60% dos brasileiros não confiam no STF, diz AtlasIntel
Percentual de desconfiança é o maior da série histórica do levantamento e desdobramentos do Caso Master pesam na avaliação
247 - A desconfiança dos brasileiros no Supremo Tribunal Federal atingiu seu patamar mais elevado desde que a AtlasIntel começou a monitorar o indicador. Segundo levantamento divulgado nesta sexta-feira (20), 60% da população declaram não confiar na Corte, enquanto apenas 34% afirmam ter confiança na instituição. Os 6% restantes não souberam ou preferiram não opinar sobre a mais alta instância do Poder Judiciário brasileiro. O levantamento ouviu 2.090 pessoas entre os dias 16 e 19 de março. Os relatos foram publicados no jornal O Estado de S.Paulo.
Os dados da AtlasIntel revelam uma inversão significativa em relação ao início da série histórica: em janeiro de 2023, quando a pesquisa foi lançada, 45% dos entrevistados diziam confiar no STF e 44% manifestavam desconfiança — um equilíbrio que, ao longo de pouco mais de dois anos, cedeu lugar a uma maioria consolidada de ceticismo em relação ao tribunal. O índice representa uma queda de 15 pontos percentuais na confiança desde o segundo semestre de 2025.
O escândalo envolvendo o Banco Master e seu controlador, Daniel Vorcaro, aparece como pano de fundo da crise de credibilidade.
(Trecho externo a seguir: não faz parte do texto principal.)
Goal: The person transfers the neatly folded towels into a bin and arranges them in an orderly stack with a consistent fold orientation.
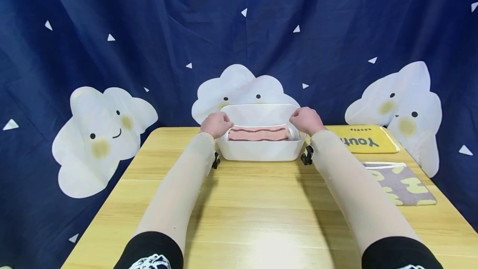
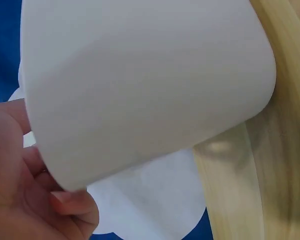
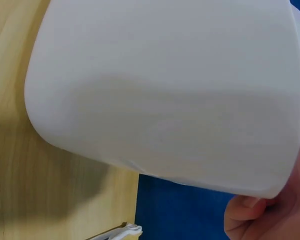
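A white plastic bin (image 1: pixel 261 150) stands at the far middle of the wooden table (image 1: pixel 257 211). Inside it lies a folded pink cloth (image 1: pixel 259 133) with dark wavy stripes. My left hand (image 1: pixel 215 124) grips the bin's left rim and my right hand (image 1: pixel 307 120) grips its right rim, fingers curled over the edges. In the left wrist view the bin's white wall (image 2: pixel 145 85) fills the frame with my left hand (image 2: pixel 25 190) at its rim. In the right wrist view the bin's wall (image 3: pixel 170 95) looms close, my right hand (image 3: pixel 270 217) at the lower right.
A yellow folded cloth with lettering (image 1: pixel 364 139) lies at the table's far right, and a grey cloth with yellow patches (image 1: pixel 401 182) sits nearer on the right. A dark blue curtain with white cloud figures (image 1: pixel 102 136) hangs behind the table.
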A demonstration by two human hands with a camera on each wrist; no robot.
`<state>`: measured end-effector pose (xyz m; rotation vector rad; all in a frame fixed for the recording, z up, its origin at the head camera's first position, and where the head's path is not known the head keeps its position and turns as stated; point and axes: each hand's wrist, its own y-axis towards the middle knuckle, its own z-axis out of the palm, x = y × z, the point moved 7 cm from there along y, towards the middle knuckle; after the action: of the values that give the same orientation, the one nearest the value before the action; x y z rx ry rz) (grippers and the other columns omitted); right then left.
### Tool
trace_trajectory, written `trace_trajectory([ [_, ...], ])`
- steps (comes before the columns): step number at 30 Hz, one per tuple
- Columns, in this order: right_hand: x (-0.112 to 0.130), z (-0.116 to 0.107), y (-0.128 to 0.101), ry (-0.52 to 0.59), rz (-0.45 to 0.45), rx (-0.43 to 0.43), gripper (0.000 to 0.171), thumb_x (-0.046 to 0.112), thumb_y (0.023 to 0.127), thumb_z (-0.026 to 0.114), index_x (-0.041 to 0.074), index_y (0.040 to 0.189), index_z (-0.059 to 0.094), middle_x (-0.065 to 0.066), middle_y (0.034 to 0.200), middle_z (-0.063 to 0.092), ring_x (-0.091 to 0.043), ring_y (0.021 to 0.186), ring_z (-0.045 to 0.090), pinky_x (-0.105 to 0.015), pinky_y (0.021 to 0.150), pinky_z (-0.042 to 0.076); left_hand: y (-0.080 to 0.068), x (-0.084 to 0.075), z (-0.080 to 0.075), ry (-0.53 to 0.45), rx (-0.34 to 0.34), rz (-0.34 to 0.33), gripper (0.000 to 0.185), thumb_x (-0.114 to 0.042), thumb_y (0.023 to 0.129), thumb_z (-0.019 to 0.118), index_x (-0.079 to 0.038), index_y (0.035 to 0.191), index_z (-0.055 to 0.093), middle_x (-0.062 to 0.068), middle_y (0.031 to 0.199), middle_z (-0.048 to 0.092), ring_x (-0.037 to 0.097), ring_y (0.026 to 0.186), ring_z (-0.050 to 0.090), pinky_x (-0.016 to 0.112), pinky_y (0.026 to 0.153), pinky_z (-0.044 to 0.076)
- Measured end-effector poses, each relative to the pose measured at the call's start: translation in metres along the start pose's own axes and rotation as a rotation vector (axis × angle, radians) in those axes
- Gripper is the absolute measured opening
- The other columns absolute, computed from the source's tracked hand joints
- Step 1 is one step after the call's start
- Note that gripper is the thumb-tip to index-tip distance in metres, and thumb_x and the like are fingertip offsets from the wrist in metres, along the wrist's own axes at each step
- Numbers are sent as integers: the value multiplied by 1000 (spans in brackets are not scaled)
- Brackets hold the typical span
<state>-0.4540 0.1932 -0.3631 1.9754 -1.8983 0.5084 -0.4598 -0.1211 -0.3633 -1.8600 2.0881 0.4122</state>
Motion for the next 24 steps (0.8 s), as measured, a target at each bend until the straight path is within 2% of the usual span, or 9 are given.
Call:
trace_trajectory([
  [3, 0, -2, -1, 33, -26, -21, 33, 18, 94, 48, 1, 111, 71, -16, 113, 67, -31, 95, 57, -43, 82, 47, 0, 7, -4, -106, -30, 8, 24, -33, 99, 59, -12, 107, 68, 5, 104, 67, 25, 96, 60, 42, 86, 50],
  [6, 0, -4, -3, 76, -41, -20, 34, 18, 95, 47, 1, 113, 70, -16, 114, 66, -31, 96, 56, -43, 82, 47, 0, 18, -9, -200, -72, -12, 31, -32, 99, 57, -9, 119, 64, 9, 111, 66, 28, 101, 60, 44, 91, 49],
  [8, -1, -5, -4, 104, -41, -20, 34, 19, 96, 47, 1, 114, 70, -16, 114, 65, -31, 97, 55, -42, 81, 46, 0, 26, -12, -241, -100, -38, 39, -34, 99, 56, -7, 127, 60, 12, 118, 65, 29, 107, 59, 46, 95, 48],
  [10, -2, -6, -5, 132, -37, -18, 34, 19, 97, 47, 1, 115, 69, -16, 114, 64, -32, 96, 53, -41, 80, 46, -1, 34, -12, -286, -94, -76, 48, -37, 100, 55, -5, 137, 53, 16, 128, 62, 32, 117, 57, 48, 101, 44],
  [14, -4, -7, -7, 151, -39, -34, 34, 20, 98, 48, 1, 117, 68, -16, 114, 64, -32, 97, 54, -41, 80, 46, -4, 48, -1, -412, 17, -161, 61, -43, 105, 46, -2, 149, 40, 19, 147, 48, 34, 131, 49, 49, 108, 39],
  [17, -6, -8, -9, 173, -36, -39, 34, 22, 100, 48, 2, 119, 67, -16, 114, 63, -31, 97, 54, -41, 81, 46, -5, 51, 9, -517, 86, -178, 56, -39, 109, 38, 1, 148, 43, 19, 145, 49, 33, 128, 51, 46, 107, 41],
  [20, -8, -9, -13, 212, -28, -36, 34, 24, 101, 49, 3, 121, 67, -15, 115, 63, -31, 99, 54, -41, 83, 46, -4, 52, 13, -606, 86, -175, 48, -31, 109, 36, 4, 138, 54, 21, 133, 57, 29, 116, 56, 42, 103, 44],
  [24, -8, -13, -19, 239, -38, -32, 35, 26, 103, 50, 3, 124, 66, -16, 119, 64, -31, 102, 54, -43, 85, 45, -2, 51, 20, -757, 100, -207, 43, -21, 108, 37, 8, 134, 55, 24, 128, 60, 27, 107, 59, 38, 99, 46],
])
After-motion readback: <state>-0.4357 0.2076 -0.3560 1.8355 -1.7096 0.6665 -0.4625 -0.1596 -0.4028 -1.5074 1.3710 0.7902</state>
Para 66,1% dos entrevistados, há envolvimento direto de ministros do STF no caso. Outros 18,9% afirmaram não ter opinião formada sobre o tema, enquanto 14,9% descartam qualquer ligação entre os magistrados e os crimes atribuídos ao banqueiro.
A percepção de interferência externa no funcionamento da Corte é ainda mais ampla. Segundo a pesquisa, 76,9% dos participantes avaliam que há "muita influência externa (de políticos, partidos e grupos poderosos) no julgamento". Outros 13% dizem perceber algum nível de pressão externa sobre o processo, e apenas 6,1% consideram que as decisões estão sendo tomadas com base exclusivamente em critérios técnicos e legais. A parcela que não soube opinar sobre o tema ficou em 3,9%.
A questão sobre quem deveria julgar o processo de liquidação do Master também dividiu os entrevistados — e a maioria se posicionou contra o STF. Para 53% dos participantes, o caso não deveria ser analisado pela Corte. Em sentido oposto, 36,9% defendem que o tribunal é o foro adequado para o julgamento, e 10,1% não têm posição definida sobre onde a investigação deveria tramitar.
O recorte por faixa de renda expõe uma divisão social relevante na relação dos brasileiros com o STF. Entre todos os grupos analisados, apenas o de maior poder aquisitivo — aqueles com renda familiar acima de R$ 10 mil mensais — apresenta saldo positivo de confiança: 48,5% afirmam confiar na Corte, contra 45,3% que declaram desconfiança.
O cenário se inverte de forma expressiva nas faixas de menor renda. Os brasileiros com rendimento familiar entre R$ 3 mil e R$ 5 mil mensais são os que demonstram maior rejeição ao tribunal: 69,6% dizem não confiar no STF, ao passo que apenas 27,8% manifestam confiança na instituição — uma diferença de quase 42 pontos percentuais que aprofunda o fosso entre a percepção das elites econômicas e a da maior parte da população em relação ao Judiciário brasileiro.